What the task requires:
Consider the listing below. Extract exactly the lines from the line containing "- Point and" to the line containing "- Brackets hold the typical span", both included.

Dataset section:
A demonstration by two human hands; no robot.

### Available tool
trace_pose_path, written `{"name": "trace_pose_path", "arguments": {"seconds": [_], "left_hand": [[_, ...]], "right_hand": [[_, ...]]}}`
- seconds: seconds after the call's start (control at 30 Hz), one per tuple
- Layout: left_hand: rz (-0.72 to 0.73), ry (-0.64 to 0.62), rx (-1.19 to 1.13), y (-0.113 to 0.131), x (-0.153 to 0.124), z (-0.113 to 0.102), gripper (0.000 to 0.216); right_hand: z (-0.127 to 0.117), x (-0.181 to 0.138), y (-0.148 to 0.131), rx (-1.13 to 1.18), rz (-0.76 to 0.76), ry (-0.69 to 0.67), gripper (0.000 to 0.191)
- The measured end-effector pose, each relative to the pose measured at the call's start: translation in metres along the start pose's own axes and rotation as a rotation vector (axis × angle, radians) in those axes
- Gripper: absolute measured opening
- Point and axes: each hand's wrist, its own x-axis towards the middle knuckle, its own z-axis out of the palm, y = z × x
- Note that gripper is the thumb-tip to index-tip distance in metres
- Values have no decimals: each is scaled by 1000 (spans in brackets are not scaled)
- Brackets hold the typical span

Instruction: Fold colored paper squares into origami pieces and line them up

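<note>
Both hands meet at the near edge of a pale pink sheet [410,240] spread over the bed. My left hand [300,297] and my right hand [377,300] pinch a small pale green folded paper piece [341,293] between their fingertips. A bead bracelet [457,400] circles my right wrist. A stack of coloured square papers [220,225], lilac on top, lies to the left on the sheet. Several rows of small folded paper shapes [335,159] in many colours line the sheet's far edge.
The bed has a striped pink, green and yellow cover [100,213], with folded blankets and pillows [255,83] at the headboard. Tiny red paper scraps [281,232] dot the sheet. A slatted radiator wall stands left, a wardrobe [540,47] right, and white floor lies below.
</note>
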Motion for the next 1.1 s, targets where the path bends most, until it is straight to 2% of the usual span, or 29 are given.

Solution:
- Point and axes: each hand's wrist, its own x-axis towards the middle knuckle, its own z-axis out of the palm, y = z × x
- Note that gripper is the thumb-tip to index-tip distance in metres
- Values have no decimals: each is scaled by 1000 (spans in brackets are not scaled)
- Brackets hold the typical span

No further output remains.